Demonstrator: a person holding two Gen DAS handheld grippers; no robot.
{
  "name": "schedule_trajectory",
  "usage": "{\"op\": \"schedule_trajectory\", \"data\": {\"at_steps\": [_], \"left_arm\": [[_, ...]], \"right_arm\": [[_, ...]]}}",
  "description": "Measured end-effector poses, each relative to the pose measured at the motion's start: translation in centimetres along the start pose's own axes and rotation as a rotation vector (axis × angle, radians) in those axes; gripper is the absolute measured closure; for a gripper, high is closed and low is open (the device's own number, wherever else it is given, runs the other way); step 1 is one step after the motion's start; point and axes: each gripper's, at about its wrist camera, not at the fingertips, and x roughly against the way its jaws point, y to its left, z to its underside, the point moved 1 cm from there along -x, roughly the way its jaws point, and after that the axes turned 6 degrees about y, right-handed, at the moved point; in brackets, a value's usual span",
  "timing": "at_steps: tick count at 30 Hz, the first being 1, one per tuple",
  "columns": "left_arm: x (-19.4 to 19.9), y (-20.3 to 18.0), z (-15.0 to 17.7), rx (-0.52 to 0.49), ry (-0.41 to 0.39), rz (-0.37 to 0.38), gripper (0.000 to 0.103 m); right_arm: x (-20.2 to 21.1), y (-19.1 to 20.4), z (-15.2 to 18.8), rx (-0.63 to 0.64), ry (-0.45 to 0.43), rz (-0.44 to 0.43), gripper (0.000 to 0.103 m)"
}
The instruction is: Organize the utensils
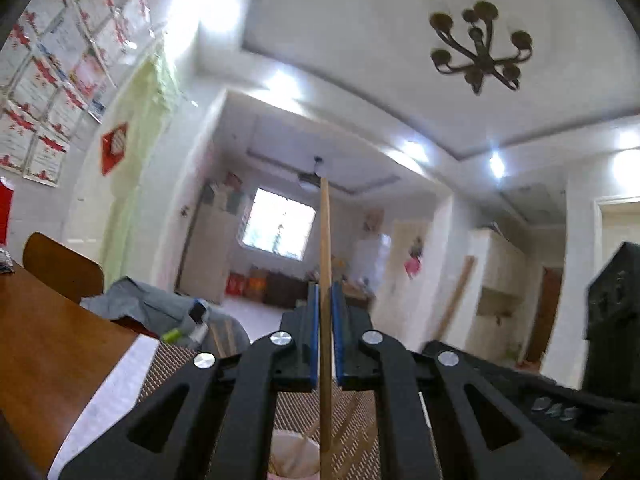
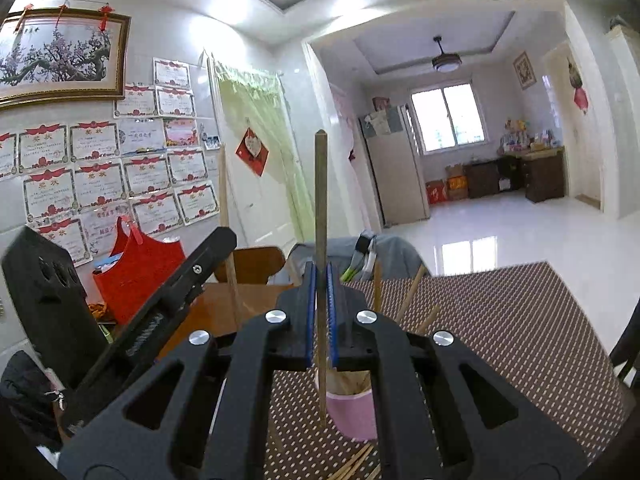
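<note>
A pale chopstick is clamped upright between the closed blue pads of the left gripper; a darker chopstick is gripped the same way by the right gripper. Only in the right wrist view is the pink cup seen clearly, standing on the dotted mat with more chopsticks in it and loose ones lying at the mat's near edge. In the left wrist view only the cup's rim shows below the jaws, and the brown table is seen along the mat's left edge.
</note>
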Motion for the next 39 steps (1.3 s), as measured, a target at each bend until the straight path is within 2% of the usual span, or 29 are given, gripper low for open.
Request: {"op": "schedule_trajectory", "data": {"at_steps": [6,10,20,35,37,39], "left_arm": [[-1.5,0.0,-0.1,-0.013,-0.106,-0.081,0.097],[-2.7,-0.5,0.5,-0.036,-0.144,-0.112,0.097],[-4.8,-0.1,2.4,-0.079,-0.167,-0.184,0.097],[-5.8,0.5,4.0,-0.096,-0.06,-0.202,0.095],[-5.7,0.7,4.1,-0.082,-0.039,-0.206,0.074],[-5.5,0.8,3.9,-0.076,-0.025,-0.205,0.073]], "right_arm": [[0.1,-0.5,-1.6,0.032,-0.05,0.03,0.097],[-0.7,-0.7,-1.8,0.046,-0.06,0.034,0.098],[-2.9,-1.7,-0.4,0.04,-0.007,0.028,0.098],[-4.4,-1.8,0.9,0.022,0.08,0.026,0.097],[-4.5,-1.8,1.1,0.021,0.088,0.027,0.097],[-4.6,-1.8,1.3,0.02,0.095,0.031,0.097]]}}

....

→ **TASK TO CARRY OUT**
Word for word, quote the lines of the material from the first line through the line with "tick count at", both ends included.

→ **SOLUTION TO THE PROBLEM**
Demonstrator: a person holding two Gen DAS handheld grippers; no robot.
{
  "name": "schedule_trajectory",
  "usage": "{\"op\": \"schedule_trajectory\", \"data\": {\"at_steps\": [_], \"left_arm\": [[_, ...]], \"right_arm\": [[_, ...]]}}",
  "description": "Measured end-effector poses, each relative to the pose measured at the motion's start: translation in centimetres along the start pose's own axes and rotation as a rotation vector (axis × angle, radians) in those axes; gripper is the absolute measured closure; for a gripper, high is closed and low is open (the device's own number, wherever else it is given, runs the other way); step 1 is one step after the motion's start; point and axes: each gripper's, at about its wrist camera, not at the fingertips, and x roughly against the way its jaws point, y to its left, z to its underside, the point moved 1 cm from there along -x, roughly the way its jaws point, and after that the axes turned 6 degrees about y, right-handed, at the moved point; in brackets, a value's usual span",
  "timing": "at_steps: tick count at 30 Hz, the first being 1, one per tuple",

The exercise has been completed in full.